Dataset Block Start

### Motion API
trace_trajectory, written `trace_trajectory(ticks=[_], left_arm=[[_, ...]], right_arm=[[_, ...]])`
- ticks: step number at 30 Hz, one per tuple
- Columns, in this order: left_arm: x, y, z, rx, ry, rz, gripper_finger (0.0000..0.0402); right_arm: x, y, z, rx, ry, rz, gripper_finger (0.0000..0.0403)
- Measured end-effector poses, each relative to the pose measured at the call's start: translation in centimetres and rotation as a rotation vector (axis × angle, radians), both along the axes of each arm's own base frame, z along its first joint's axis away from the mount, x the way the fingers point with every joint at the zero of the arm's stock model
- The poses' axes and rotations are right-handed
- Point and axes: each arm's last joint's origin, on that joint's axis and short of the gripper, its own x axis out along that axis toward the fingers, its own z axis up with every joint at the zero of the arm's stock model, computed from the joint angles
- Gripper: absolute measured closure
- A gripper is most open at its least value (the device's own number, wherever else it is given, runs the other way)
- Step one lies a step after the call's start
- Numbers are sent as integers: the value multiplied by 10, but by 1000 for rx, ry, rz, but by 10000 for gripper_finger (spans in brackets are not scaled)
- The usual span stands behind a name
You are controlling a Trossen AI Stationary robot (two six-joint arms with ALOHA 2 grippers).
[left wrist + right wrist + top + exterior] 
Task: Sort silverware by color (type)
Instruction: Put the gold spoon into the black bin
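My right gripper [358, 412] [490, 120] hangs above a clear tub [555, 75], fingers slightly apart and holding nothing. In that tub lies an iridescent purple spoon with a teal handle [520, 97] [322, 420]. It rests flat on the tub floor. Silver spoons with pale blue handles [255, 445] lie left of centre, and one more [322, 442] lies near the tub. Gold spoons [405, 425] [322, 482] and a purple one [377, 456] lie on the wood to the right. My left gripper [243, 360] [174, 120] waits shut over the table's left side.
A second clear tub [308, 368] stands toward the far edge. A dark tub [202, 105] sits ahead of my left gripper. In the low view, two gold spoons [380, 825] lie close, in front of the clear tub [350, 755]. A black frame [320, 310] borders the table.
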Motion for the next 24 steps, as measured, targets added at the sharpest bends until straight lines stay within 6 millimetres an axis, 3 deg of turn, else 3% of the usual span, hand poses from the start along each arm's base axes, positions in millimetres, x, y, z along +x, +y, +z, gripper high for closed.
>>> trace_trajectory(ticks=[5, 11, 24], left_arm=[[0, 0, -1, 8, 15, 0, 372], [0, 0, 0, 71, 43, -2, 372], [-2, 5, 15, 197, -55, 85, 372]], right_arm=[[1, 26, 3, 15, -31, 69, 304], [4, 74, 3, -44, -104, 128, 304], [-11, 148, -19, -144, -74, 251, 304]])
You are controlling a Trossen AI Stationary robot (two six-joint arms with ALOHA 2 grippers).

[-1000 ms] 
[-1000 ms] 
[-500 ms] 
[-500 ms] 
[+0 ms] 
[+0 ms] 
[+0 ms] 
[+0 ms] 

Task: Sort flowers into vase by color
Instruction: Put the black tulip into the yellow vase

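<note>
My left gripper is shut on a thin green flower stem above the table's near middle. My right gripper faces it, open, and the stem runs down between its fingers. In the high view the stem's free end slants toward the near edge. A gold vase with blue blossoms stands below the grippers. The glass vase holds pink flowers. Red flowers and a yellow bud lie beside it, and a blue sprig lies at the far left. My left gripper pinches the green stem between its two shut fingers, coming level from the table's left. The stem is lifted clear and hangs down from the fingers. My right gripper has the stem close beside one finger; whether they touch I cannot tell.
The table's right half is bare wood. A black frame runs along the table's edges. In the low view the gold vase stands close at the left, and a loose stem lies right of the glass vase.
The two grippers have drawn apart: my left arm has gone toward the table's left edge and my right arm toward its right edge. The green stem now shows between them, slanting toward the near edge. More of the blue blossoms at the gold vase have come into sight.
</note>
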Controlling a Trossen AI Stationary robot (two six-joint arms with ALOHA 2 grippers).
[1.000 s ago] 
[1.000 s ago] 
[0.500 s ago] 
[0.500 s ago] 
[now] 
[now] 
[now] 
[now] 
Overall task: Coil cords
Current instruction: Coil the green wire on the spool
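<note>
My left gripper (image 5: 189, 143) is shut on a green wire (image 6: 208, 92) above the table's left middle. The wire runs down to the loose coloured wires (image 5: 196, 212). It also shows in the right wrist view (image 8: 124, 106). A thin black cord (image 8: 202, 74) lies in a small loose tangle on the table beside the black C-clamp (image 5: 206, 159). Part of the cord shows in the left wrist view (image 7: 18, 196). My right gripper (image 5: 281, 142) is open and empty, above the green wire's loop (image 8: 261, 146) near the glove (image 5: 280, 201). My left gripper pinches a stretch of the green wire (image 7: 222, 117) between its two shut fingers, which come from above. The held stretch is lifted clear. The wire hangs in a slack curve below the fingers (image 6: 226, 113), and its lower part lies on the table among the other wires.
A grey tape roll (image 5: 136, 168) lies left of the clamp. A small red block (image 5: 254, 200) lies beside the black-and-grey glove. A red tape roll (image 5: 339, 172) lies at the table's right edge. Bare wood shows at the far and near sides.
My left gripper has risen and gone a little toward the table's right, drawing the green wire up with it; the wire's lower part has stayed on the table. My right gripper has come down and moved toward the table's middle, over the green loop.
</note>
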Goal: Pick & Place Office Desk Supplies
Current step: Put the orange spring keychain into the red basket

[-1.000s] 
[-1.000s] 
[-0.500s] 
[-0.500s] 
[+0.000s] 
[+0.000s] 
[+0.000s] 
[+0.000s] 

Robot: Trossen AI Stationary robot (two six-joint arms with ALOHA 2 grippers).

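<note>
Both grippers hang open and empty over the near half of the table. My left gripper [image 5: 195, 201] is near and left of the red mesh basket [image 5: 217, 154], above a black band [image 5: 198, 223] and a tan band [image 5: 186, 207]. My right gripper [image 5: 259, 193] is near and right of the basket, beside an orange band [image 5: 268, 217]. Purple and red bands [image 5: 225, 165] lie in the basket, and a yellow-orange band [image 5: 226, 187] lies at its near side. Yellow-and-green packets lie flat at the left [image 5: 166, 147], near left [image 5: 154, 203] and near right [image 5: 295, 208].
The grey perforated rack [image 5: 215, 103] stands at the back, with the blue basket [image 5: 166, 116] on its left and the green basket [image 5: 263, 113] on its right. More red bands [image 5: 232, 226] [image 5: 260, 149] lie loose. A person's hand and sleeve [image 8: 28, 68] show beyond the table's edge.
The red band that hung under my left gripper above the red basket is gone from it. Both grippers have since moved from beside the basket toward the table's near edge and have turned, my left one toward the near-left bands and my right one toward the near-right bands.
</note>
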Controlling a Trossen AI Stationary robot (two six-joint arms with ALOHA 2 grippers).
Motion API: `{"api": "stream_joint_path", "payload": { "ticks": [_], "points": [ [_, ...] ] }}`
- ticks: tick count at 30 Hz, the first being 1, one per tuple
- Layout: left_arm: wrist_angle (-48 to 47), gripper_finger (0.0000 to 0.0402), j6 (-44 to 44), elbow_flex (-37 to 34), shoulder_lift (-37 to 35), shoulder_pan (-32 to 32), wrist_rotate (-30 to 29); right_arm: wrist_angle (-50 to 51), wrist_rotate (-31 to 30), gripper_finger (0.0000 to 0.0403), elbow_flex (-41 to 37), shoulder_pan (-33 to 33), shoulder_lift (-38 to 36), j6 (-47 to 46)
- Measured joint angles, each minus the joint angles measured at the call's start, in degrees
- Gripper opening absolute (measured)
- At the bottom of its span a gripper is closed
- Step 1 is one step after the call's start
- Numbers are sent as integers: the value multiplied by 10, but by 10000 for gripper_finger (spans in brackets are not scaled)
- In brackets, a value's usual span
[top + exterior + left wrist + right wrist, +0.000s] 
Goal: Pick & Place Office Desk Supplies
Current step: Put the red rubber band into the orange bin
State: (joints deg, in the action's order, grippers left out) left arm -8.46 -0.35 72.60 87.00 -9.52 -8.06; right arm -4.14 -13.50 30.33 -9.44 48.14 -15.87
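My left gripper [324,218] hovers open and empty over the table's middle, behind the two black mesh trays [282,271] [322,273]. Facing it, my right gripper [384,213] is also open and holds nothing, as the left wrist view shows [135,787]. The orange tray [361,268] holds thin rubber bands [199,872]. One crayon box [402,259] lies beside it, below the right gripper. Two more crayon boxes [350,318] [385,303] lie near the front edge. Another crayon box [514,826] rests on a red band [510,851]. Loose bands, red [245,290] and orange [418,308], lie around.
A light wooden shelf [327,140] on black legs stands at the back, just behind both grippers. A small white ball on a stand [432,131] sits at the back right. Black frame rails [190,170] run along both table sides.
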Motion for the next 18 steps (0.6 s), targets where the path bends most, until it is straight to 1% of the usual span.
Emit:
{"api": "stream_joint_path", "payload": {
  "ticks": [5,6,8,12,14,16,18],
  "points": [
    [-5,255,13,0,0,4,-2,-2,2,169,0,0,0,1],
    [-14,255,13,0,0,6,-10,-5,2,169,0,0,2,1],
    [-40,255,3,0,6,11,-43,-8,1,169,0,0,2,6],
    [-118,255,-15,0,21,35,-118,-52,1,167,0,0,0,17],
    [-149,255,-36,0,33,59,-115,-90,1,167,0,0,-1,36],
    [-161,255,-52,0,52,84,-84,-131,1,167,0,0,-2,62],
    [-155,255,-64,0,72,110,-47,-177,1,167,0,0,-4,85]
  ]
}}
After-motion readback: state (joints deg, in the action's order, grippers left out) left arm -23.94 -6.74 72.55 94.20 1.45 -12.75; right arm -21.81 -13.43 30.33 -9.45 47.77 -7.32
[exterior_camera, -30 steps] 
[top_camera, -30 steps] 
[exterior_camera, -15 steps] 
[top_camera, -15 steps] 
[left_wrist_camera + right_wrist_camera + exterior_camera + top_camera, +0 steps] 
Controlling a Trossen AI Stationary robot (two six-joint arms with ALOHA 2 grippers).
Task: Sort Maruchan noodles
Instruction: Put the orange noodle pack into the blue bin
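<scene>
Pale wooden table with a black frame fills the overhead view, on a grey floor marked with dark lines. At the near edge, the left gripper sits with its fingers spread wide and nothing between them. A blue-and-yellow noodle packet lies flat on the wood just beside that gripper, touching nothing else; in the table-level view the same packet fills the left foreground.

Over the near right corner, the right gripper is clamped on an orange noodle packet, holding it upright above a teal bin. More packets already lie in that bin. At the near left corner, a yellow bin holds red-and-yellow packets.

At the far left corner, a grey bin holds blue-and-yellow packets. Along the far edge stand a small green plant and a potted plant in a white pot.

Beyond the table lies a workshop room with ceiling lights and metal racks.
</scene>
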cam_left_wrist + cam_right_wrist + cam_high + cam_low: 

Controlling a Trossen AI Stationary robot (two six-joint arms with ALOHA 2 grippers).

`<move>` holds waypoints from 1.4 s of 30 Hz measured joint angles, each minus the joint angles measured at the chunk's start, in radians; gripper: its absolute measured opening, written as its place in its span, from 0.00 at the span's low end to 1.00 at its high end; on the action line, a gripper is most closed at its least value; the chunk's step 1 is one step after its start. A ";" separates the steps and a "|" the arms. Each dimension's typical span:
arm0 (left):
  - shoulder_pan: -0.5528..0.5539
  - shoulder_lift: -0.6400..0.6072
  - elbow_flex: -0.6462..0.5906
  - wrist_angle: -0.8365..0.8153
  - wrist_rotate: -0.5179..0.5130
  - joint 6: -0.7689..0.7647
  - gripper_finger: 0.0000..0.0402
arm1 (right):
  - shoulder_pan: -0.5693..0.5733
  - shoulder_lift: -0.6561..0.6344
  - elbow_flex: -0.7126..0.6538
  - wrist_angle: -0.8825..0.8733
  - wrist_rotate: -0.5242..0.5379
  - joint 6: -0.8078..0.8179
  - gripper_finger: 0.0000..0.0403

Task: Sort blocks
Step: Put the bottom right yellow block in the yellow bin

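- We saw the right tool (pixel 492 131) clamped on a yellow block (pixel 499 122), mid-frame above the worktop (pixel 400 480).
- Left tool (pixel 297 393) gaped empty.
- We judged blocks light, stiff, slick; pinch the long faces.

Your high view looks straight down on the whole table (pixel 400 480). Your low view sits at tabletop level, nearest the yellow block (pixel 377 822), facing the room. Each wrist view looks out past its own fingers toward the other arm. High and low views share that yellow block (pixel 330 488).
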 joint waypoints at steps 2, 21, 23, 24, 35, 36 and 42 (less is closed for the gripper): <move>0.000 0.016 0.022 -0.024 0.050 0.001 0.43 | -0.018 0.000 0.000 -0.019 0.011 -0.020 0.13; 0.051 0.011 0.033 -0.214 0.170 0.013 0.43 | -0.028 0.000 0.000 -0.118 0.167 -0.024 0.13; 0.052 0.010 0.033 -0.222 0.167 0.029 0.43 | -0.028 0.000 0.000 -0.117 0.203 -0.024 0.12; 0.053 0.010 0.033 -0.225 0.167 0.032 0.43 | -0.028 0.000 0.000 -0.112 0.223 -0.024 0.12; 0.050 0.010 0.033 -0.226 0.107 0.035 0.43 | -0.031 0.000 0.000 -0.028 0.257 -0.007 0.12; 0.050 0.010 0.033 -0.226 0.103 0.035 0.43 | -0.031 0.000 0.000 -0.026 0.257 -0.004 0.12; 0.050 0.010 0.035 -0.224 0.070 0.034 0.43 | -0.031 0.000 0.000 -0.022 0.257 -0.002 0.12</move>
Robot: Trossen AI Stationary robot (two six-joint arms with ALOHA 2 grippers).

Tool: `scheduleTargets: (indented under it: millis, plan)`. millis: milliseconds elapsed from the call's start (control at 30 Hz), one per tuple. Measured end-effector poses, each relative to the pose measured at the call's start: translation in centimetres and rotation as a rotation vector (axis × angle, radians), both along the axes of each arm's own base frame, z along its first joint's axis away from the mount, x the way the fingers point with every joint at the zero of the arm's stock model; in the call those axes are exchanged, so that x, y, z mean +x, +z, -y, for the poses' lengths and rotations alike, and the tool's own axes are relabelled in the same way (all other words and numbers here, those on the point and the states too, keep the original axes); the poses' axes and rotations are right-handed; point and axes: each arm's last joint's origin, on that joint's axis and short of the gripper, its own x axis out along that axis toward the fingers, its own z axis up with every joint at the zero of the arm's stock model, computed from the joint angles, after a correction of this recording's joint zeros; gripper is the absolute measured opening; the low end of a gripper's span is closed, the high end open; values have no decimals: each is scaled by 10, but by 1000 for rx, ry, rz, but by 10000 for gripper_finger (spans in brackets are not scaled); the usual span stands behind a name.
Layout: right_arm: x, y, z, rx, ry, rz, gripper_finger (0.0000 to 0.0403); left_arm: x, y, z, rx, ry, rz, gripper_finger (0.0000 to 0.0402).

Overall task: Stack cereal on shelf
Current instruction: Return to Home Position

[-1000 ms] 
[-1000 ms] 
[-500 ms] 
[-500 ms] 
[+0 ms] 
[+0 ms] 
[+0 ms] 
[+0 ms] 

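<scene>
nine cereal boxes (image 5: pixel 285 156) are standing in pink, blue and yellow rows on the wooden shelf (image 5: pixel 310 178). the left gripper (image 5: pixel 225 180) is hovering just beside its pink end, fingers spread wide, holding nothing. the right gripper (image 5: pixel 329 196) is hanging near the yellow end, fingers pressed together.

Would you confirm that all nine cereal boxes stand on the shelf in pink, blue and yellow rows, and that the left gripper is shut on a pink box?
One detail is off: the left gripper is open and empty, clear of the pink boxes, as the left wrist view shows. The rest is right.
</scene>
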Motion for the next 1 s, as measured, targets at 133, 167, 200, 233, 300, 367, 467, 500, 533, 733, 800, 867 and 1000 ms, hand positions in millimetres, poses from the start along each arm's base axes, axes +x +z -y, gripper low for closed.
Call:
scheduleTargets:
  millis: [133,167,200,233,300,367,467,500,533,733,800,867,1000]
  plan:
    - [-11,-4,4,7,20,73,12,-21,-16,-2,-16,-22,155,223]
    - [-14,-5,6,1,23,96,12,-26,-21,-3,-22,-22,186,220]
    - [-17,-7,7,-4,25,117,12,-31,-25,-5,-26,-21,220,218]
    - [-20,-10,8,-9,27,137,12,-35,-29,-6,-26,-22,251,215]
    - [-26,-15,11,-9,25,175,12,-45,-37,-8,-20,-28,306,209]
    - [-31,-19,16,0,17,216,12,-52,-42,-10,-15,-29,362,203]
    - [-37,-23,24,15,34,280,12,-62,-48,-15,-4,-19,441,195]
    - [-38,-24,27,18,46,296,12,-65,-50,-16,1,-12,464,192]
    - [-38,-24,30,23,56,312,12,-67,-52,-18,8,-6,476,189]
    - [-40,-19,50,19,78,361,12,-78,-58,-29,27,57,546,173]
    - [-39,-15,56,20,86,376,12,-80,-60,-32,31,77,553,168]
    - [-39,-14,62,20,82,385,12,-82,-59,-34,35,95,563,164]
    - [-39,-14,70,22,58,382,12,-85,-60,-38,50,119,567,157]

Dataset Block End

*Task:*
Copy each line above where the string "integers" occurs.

*Completed task:*
- Numbers are sent as integers: the value multiplied by 10, but by 1000 for rx, ry, rz, but by 10000 for gripper_finger (spans in brackets are not scaled)
- Numbers are sent as integers: the value multiplied by 10, but by 10000 for gripper_finger (spans in brackets are not scaled)

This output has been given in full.